Member of the Ohio House of Representatives from the 61st district
- In office January 3, 2011 – December 31, 2018
- Preceded by: Mark Schneider
- Succeeded by: Jamie Callender
- In office January 3, 1997-December 31, 2004
- Preceded by: Ray Sines
- Succeeded by: Tim Cassell

Personal details
- Born: August 20, 1946 (age 80) Canton, Ohio, U.S.
- Party: Republican
- Alma mater: Kent State University, Cleveland State University
- Profession: Business Owner

= Ron Young (politician) =

American politician

Ron Young (born August 20, 1946) is a Commissioner for Lake County, Ohio and is a former member of the Ohio House of Representatives serving from 2011 to 2018 and again from 1997 to 2004.

==Career==
Young served in the United States Army for three years, and attended Kent State University, where he received a bachelor's degree in Psychology.

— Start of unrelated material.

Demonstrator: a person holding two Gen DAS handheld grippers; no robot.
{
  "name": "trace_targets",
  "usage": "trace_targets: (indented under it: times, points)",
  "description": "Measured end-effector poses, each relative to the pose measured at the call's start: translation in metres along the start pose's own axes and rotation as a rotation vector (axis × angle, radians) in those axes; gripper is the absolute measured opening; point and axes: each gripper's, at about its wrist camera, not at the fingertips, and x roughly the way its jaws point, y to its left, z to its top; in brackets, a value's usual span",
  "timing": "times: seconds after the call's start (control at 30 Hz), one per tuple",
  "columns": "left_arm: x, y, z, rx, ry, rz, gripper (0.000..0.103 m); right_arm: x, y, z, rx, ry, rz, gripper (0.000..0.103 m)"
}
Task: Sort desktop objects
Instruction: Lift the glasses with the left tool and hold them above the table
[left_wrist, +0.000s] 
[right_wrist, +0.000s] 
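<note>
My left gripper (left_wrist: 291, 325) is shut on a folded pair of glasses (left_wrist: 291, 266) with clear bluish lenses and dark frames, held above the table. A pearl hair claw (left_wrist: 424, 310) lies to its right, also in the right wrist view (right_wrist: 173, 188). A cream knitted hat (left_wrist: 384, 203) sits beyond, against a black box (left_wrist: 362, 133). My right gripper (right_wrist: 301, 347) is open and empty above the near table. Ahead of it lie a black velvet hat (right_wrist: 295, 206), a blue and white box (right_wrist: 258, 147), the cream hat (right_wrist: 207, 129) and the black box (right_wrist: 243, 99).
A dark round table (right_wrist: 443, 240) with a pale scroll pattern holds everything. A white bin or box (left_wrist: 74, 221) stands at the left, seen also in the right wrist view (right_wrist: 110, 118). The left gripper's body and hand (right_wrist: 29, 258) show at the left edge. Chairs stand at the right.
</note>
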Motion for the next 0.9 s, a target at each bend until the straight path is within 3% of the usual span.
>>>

He taught before founding Technical Employment Services Inc. in 1981. He married in 1974 and has five daughters. His wife Kathaleen passed away in 2020. He has since remarried.

==Ohio House of Representatives==
Young first sought to replace Ray Sines in 1996, when he defeated Sines in the Republican primary by 150 votes. He also won the general election. He won reelection against Democrat Jeanette Crislip in 1998 with 54.14% of the vote. He won reelection with 52.1% of the vote in 2000, He won a final term in 2004 with 7,000 votes over Democrat Tim Cassell.

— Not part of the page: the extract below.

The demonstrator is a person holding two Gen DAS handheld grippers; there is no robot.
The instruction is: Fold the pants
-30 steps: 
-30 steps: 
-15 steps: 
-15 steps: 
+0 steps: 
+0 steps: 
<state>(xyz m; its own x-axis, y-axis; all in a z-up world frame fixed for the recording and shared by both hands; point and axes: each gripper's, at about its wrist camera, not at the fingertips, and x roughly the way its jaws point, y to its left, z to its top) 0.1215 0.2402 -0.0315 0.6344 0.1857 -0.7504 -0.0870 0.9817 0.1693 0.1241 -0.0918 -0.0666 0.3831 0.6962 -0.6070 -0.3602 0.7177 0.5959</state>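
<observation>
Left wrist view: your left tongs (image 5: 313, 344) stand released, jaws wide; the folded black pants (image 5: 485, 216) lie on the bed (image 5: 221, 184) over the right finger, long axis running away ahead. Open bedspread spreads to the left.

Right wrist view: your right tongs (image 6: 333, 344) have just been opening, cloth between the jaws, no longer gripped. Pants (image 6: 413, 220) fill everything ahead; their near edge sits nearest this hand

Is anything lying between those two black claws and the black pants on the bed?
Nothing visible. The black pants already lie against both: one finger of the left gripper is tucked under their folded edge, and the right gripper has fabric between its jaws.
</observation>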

Young, term-limited, initially filed to run for the Ohio Senate in 2004, but withdrew and ran for Lake County, Ohio Treasurer by filing day.

In early 2010, Young announced that he would seek to return to his former seat in the fall elections. While he faced no primary opposition, he faced incumbent Mark Schneider in the general election. He defeated Schneider to with 53.14% of the vote.

Young was sworn into his fifth overall term on January 3, 2011. He serves on the committees of State Government and Elections; Veterans Affairs, Criminal Justice; and Commerce and Labor (as chairman).

In 2012, Young won a second term with 54.38% over Democrat Susan McGuinness. He would go on to be re-elected two more times. Young represented the 61st District, which replaced the 63rd District.

==Policies and initiatives==
Although Young's district has a strong blue collar population, he remained a proponent of a bill that set forth to limit collective bargaining for public employees. He is especially in favor of a measure that allows workers who do not want to join the union to not have to pay dues. He voted for the bill out of committee, calling his vote a matter of mathematics. Young voted for final passage of the bill, and stated that he believes that public employees are still properly protected.

Young, along with Lynn Slaby, has proposed legislation that aims to speed up resolutions surrounding consumer lawsuits.